● **About this exercise**:
In full and without alteration, print the entries.
::: Material supplied
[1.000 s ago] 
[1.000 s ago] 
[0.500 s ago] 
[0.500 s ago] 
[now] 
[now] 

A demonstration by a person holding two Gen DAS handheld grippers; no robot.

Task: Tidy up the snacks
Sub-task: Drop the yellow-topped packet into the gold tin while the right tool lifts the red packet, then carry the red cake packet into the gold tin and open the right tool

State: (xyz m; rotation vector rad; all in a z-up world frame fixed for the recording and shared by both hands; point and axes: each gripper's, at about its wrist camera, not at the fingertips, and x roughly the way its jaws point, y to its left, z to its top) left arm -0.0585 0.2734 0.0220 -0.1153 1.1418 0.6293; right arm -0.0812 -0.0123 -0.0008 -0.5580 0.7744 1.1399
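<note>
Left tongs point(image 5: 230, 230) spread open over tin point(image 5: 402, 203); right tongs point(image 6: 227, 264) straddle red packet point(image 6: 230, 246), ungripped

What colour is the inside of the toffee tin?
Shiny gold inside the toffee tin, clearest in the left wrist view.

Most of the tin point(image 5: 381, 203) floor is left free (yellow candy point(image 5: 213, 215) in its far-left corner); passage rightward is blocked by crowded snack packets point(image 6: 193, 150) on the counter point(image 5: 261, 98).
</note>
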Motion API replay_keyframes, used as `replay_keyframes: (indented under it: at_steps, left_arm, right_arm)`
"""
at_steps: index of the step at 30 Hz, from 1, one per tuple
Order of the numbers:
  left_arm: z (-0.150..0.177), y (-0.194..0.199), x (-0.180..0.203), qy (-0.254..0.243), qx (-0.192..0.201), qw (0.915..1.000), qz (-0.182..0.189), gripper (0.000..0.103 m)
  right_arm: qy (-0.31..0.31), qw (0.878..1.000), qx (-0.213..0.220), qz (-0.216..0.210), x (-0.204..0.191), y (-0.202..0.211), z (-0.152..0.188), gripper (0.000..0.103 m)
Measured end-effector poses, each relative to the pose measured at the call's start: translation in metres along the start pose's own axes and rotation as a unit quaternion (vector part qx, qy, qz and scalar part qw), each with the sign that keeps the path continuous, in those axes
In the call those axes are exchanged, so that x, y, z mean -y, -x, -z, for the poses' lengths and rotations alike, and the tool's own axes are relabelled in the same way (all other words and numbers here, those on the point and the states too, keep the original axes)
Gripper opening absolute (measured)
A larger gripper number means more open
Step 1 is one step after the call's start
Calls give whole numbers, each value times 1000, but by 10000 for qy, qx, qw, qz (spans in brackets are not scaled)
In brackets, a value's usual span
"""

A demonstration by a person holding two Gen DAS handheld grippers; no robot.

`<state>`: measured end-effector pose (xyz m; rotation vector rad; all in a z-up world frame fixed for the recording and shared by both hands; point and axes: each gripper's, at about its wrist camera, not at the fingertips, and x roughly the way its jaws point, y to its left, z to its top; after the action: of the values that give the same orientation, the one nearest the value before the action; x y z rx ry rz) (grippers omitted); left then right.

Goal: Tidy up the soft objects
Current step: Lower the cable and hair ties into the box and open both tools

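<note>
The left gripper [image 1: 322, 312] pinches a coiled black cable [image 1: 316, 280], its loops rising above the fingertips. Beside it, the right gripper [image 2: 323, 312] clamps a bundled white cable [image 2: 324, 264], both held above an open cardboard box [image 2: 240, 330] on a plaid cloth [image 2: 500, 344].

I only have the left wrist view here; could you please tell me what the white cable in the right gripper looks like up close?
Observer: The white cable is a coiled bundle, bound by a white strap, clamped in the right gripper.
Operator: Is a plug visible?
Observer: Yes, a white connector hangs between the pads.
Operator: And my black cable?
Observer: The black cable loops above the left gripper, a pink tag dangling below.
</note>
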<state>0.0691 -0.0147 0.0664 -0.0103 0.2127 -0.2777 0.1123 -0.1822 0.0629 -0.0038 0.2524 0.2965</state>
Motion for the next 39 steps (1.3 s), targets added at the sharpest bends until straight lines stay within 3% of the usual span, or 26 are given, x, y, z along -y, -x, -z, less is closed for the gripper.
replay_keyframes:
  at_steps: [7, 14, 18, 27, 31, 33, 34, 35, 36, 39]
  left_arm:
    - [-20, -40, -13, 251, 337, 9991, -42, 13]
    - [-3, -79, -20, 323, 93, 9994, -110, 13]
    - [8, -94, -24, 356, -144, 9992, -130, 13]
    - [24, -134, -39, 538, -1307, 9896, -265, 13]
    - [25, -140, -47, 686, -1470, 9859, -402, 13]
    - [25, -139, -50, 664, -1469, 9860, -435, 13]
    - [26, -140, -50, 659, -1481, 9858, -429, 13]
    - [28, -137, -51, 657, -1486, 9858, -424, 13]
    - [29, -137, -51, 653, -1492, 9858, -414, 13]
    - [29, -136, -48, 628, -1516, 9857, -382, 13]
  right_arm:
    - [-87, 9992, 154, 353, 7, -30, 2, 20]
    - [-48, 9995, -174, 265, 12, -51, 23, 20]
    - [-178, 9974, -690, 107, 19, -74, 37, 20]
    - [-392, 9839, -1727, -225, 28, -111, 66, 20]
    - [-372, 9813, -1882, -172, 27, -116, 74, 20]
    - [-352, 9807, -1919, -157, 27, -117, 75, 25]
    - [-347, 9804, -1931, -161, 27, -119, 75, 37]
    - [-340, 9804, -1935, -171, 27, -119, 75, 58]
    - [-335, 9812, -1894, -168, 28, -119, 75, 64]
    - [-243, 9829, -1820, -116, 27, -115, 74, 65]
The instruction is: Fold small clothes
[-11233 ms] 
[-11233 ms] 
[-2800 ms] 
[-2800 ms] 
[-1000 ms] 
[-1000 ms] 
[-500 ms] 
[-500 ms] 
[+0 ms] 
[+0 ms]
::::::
● **Response area**:
[1.000 s ago] 
[1.000 s ago] 
[0.500 s ago] 
[0.500 s ago] 
[now] 
[now] 

A demonstration by a person holding two Gen DAS handheld grippers; no robot.

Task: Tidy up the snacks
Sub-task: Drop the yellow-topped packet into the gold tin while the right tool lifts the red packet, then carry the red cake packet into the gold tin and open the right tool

State: (xyz m; rotation vector rad; all in a z-up world frame fixed for the recording and shared by both hands; point and axes: each gripper's, at about its wrist camera, not at the fingertips, and x roughly the way its jaws point, y to its left, z to its top) left arm -0.0585 0.2734 0.0220 -0.1153 1.1418 0.6293; right arm -0.0812 -0.0123 -0.0008 -0.5580 0.7744 1.1399
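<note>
Left tongs point(image 5: 230, 230) spread open over tin point(image 5: 402, 203); right tongs point(image 6: 227, 264) straddle red packet point(image 6: 230, 246), ungripped

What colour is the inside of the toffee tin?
Shiny gold inside the toffee tin, clearest in the left wrist view.

Most of the tin point(image 5: 381, 203) floor is left free (yellow candy point(image 5: 213, 215) in its far-left corner); passage rightward is blocked by crowded snack packets point(image 6: 193, 150) on the counter point(image 5: 261, 98).
</note>
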Motion API replay_keyframes, used as `replay_keyframes: (indented under it: at_steps, left_arm, right_arm)`
"""
at_steps: index of the step at 30 Hz, from 1, one per tuple
Order of the numbers:
  left_arm: z (-0.150..0.177), y (-0.194..0.199), x (-0.180..0.203), qy (-0.254..0.243), qx (-0.192..0.201), qw (0.915..1.000), qz (-0.182..0.189), gripper (0.000..0.103 m)
  right_arm: qy (-0.31..0.31), qw (0.878..1.000), qx (-0.213..0.220), qz (-0.216..0.210), x (-0.204..0.191), y (-0.202..0.211), z (-0.152..0.188), gripper (0.000..0.103 m)
Measured end-effector poses, each relative to the pose measured at the call's start: translation in metres along the start pose's own axes and rotation as a unit quaternion (vector part qx, qy, qz and scalar part qw), each with the sign that keeps the path continuous, in those axes
In the call those axes are exchanged, so that x, y, z mean -y, -x, -z, for the poses' lengths and rotations alike, and the tool's own axes are relabelled in the same way (all other words and numbers here, those on the point and the states too, keep the original axes)
Gripper opening absolute (measured)
A larger gripper number means more open
Step 1 is one step after the call's start
Calls give whole numbers, each value times 1000, but by 10000 for qy, qx, qw, qz (spans in brackets are not scaled)
In brackets, a value's usual span
"""

A demonstration by a person holding two Gen DAS handheld grippers; no robot.

`<state>`: measured end-effector pose (xyz m; rotation vector rad; all in a z-up world frame fixed for the recording and shared by both hands; point and axes: each gripper's, at about its wrist camera, not at the fingertips, and x roughly the way its jaws point, y to its left, z to its top; after the action: of the values that give the same orientation, the one nearest the value before the action; x y z rx ry rz) (grippers omitted); left then right.

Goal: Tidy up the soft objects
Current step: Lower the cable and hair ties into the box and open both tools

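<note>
The left gripper [image 1: 322, 312] pinches a coiled black cable [image 1: 316, 280], its loops rising above the fingertips. Beside it, the right gripper [image 2: 323, 312] clamps a bundled white cable [image 2: 324, 264], both held above an open cardboard box [image 2: 240, 330] on a plaid cloth [image 2: 500, 344].

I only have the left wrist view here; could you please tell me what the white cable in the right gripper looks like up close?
Observer: The white cable is a coiled bundle, bound by a white strap, clamped in the right gripper.
Operator: Is a plug visible?
Observer: Yes, a white connector hangs between the pads.
Operator: And my black cable?
Observer: The black cable loops above the left gripper, a pink tag dangling below.
</note>
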<state>0.0691 -0.0147 0.0664 -0.0103 0.2127 -0.2777 0.1123 -0.1822 0.0629 -0.0038 0.2524 0.2965</state>
Motion for the next 39 steps (1.3 s), targets added at the sharpest bends until straight lines stay within 3% of the usual span, or 26 are given, x, y, z along -y, -x, -z, less is closed for the gripper.
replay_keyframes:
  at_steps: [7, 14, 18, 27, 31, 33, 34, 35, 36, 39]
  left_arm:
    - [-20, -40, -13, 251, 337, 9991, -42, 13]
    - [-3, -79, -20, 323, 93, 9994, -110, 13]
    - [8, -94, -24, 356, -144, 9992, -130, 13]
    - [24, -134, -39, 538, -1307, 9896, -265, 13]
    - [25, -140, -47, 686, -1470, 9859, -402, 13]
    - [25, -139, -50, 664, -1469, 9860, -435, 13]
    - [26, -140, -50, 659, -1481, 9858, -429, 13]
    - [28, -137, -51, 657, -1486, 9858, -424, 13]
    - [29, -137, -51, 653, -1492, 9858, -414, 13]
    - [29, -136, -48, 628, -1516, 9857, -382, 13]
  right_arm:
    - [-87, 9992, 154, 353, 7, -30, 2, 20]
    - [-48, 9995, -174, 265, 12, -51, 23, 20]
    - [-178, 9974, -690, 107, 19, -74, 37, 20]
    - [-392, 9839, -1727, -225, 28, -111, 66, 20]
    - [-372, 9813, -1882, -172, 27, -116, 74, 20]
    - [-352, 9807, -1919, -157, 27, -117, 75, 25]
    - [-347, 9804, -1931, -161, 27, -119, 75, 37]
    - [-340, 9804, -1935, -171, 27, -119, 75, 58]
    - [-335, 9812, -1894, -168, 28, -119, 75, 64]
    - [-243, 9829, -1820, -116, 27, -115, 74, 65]
The instruction is: Fold small clothes
[-11233 ms] 
[-11233 ms] 
[-2800 ms] 
[-2800 ms] 
[-1000 ms] 
[-1000 ms] 
[-500 ms] 
[-500 ms] 
[+0 ms] 
[+0 ms]

This finishes the answer to the exercise.